Und wieder sind Menschen erfroren
Der Winter ist noch lange nicht vorbei.
Irgendwo wurde wieder ein Obdachloser von der Straße geholt.
Erfroren bei eisiger Kälte.
Man stirbt heutzutage sehr schnell, wenn das Leben zerrissen wird, wenn Hilfe und Existenz verweigert werden, die Wohnung gekündigt wurde, die persönlichen Reste auf einer Mülldeponie landen.
Getrieben und zerrieben, zwischen Müllcontainern und der Suche nach einem Schlafplatz.
Die Zahl der Obdachlosen steigt.
Die Zahl der von Obdachlosigkeit bedrohten Menschen steigt ebenfalls.
Parallel zum steigenden Reichtum einiger bevorzugten Auserwählten.

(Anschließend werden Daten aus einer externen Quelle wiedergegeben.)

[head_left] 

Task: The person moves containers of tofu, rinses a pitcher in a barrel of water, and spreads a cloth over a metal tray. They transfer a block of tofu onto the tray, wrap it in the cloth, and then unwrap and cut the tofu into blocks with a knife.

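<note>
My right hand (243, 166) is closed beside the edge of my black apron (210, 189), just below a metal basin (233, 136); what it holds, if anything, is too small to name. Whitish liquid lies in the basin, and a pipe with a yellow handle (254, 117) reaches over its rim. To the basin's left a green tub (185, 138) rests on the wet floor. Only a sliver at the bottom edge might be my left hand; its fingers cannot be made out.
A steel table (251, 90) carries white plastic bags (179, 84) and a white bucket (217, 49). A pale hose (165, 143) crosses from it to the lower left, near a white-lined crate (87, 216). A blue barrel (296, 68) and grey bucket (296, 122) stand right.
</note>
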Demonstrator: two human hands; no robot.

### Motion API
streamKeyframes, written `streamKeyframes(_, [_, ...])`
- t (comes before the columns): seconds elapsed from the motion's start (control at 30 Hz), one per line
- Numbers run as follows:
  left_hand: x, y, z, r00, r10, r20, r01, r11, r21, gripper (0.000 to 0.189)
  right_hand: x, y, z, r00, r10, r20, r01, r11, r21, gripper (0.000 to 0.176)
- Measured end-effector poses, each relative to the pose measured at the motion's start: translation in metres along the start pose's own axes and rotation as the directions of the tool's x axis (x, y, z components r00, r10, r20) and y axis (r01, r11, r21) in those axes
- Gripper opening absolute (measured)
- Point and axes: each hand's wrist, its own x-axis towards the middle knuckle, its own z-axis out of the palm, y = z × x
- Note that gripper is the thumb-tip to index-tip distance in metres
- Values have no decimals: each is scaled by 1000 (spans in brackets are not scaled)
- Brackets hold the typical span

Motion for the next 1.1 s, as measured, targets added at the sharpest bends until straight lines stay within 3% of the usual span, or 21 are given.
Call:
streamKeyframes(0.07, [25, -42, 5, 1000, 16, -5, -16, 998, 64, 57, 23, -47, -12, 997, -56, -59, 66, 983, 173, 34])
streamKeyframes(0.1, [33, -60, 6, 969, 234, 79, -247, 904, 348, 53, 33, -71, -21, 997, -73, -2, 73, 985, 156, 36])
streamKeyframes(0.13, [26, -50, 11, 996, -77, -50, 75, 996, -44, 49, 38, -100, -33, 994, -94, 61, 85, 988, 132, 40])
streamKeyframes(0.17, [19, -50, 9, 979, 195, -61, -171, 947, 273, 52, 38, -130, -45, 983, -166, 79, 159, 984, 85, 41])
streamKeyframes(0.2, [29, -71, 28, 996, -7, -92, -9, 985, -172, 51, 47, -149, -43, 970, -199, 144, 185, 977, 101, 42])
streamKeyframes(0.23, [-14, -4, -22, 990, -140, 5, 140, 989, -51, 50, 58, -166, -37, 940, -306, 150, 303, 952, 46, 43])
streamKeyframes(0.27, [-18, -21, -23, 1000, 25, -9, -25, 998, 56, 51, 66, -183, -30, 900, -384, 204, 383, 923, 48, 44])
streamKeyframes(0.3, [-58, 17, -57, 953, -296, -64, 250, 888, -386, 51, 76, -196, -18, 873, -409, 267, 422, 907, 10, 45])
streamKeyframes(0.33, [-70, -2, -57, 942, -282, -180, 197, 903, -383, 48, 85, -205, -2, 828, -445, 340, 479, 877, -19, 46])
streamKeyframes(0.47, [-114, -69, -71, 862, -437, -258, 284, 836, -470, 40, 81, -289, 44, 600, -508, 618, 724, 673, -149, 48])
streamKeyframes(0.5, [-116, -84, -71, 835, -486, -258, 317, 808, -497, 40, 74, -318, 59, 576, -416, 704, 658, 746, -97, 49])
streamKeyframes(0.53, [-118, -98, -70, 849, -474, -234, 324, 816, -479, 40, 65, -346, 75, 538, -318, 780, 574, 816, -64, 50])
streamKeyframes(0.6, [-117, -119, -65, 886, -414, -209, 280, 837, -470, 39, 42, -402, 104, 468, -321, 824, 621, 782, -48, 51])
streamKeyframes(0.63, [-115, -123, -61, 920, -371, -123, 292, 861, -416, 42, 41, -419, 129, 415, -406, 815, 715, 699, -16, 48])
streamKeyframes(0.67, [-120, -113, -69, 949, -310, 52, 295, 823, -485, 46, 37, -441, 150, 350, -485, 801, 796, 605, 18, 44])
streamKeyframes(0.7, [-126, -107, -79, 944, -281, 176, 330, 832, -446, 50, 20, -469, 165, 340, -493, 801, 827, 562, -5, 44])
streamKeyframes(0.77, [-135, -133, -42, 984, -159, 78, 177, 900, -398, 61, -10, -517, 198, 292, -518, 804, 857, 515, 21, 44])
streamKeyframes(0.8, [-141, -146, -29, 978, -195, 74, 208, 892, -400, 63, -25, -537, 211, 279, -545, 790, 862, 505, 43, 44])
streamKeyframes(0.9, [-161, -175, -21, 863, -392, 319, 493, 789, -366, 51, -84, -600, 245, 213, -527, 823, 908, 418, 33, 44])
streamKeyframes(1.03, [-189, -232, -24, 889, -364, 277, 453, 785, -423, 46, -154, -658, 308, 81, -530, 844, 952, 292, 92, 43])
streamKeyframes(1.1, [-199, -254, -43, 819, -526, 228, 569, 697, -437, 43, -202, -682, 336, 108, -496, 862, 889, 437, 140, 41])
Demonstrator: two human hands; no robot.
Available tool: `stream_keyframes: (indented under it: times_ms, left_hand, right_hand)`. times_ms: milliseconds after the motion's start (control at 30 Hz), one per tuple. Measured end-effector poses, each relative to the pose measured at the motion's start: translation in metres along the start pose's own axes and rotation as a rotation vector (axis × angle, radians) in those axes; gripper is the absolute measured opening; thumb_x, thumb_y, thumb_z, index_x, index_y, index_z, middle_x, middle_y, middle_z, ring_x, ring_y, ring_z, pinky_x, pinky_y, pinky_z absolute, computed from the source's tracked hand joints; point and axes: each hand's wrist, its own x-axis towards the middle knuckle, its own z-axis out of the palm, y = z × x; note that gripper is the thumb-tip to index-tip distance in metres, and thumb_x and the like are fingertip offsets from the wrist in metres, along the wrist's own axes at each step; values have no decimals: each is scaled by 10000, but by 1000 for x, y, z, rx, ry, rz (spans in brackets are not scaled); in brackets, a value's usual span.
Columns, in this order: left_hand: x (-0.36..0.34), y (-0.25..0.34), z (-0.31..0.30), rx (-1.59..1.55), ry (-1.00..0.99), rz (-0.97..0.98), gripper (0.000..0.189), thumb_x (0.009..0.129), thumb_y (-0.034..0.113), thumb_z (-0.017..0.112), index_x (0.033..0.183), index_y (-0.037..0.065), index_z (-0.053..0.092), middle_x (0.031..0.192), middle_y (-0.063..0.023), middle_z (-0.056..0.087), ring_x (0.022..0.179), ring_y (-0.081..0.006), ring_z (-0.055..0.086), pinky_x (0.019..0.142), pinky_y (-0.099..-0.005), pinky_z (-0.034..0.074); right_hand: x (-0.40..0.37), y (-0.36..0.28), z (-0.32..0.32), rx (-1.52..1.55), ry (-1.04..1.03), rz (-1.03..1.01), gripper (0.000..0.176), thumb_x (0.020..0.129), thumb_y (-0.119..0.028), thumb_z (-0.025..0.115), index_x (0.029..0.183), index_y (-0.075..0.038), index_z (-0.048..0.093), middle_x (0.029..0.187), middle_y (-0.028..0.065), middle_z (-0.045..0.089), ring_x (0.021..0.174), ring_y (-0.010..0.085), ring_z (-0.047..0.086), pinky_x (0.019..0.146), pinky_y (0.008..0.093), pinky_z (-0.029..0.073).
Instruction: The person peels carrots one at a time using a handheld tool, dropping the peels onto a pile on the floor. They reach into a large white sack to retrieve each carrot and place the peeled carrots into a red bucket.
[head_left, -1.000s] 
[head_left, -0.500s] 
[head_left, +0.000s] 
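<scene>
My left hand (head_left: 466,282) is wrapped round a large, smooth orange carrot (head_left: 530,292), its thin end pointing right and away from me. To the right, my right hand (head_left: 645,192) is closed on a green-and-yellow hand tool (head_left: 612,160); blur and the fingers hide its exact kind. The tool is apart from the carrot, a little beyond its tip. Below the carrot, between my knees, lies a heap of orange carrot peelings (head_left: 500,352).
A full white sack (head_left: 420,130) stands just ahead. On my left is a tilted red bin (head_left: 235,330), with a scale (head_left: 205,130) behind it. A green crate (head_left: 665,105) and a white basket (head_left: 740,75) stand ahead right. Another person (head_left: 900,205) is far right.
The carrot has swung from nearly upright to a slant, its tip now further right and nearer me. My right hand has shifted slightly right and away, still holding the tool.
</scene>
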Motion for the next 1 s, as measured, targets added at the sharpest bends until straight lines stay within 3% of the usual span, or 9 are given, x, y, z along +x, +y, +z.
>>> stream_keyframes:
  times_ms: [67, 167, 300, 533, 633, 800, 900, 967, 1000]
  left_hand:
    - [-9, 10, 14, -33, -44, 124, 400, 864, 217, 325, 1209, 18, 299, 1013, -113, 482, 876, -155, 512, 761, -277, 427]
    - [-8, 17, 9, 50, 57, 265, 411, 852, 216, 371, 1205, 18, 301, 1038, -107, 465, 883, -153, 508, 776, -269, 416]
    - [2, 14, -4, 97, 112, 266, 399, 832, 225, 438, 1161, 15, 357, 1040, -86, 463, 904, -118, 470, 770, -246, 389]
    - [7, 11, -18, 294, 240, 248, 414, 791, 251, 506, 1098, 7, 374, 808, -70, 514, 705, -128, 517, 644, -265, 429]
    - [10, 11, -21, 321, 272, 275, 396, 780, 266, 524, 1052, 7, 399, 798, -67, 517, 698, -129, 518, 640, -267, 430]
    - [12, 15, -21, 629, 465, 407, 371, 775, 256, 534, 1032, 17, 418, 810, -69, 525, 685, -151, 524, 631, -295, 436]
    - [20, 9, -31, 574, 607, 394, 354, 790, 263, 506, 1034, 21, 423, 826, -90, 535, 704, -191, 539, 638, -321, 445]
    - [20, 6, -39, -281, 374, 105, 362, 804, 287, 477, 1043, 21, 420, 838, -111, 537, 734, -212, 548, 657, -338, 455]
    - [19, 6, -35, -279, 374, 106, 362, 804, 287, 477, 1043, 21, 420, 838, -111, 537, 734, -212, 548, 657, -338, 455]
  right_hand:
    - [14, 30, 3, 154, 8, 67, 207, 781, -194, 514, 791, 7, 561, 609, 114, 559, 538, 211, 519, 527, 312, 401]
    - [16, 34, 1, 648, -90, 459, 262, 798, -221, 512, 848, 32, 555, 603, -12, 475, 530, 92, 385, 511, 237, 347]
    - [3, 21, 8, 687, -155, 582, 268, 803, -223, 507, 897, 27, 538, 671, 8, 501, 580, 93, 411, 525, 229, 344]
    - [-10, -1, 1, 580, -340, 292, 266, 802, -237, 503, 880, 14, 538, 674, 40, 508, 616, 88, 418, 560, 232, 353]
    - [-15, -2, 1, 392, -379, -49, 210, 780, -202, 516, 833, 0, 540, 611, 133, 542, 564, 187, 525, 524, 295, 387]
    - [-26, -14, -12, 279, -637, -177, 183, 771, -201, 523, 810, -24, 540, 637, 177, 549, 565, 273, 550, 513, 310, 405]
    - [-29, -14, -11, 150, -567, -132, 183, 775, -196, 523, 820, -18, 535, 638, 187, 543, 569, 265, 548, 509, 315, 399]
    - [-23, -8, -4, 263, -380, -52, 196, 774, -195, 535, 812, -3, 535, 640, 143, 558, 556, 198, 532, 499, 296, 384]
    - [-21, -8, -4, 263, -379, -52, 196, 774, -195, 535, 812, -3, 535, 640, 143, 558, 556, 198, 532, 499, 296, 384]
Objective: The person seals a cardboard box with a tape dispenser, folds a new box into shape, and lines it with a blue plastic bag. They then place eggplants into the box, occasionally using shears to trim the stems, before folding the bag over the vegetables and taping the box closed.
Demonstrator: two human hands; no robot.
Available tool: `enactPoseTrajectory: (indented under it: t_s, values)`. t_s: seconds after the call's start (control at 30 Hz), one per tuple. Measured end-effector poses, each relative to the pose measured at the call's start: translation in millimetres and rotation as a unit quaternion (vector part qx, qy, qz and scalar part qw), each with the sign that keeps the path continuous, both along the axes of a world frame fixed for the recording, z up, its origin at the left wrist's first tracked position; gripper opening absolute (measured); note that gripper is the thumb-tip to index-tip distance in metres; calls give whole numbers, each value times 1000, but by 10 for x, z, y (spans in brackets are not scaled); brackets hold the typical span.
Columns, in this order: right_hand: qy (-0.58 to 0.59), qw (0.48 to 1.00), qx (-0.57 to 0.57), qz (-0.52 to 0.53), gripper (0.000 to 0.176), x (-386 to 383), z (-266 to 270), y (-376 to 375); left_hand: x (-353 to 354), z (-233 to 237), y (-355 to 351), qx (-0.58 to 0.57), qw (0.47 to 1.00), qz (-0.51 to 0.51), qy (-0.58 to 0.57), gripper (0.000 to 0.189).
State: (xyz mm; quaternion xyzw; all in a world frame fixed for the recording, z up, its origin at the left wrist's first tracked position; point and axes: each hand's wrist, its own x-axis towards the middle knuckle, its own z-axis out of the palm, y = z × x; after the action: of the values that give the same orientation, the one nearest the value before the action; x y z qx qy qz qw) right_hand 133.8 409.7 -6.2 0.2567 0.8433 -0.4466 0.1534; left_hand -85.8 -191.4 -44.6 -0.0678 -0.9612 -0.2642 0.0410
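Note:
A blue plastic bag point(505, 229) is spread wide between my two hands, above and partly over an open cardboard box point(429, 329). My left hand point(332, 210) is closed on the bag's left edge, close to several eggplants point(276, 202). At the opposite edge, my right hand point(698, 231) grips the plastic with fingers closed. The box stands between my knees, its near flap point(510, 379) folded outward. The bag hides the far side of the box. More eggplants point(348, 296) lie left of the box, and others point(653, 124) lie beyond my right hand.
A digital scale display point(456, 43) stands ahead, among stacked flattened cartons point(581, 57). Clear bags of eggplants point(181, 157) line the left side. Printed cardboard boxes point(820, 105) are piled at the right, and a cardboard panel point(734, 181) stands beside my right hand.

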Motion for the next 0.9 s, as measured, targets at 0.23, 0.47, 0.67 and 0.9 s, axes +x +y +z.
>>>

Keine Sicherheit auf Leben.
Wer noch eine Wohnung besitzt, kann nicht mehr sicher sein, auf Dauer darin wohnen zu dürfen. Dafür gibt es staatliche Vorgaben, die Menschen auf Bedarfsgrößen reduzieren, die sie einzuhalten haben.
Und ein Existenzminimum, das jederzeit auch wieder verweigert werden darf.
Und bitte nicht mit dem Finger auf Mitmenschen zeigen, die keine andere Wahl mehr haben, als sich bettelnd der Hoffnung hinzugeben, nicht noch tiefer in Armut getreten zu werden, letztendlich nicht als gesellschaftlicher Müll auf der Straße zu enden.
Auf dem Weg durch die Innenstadt begegnete mir ein alter Mann den Rollator schiebend.
Er durchwühlte Papierkörbe auf der Suche nach Pfandflaschen und Dosen.
Wenn er Glück hatte, wenn er viel Glück hatte, durfte er sich – nach stundenlanger Suche – einen Laib Brot gönnen.
Oder auch nicht.
Alltag im widerlichen System, in dem widerliche Menschen ihre widerlichen Motive ausleben, weswegen Menschen obdachlos werden und erfrieren müssen.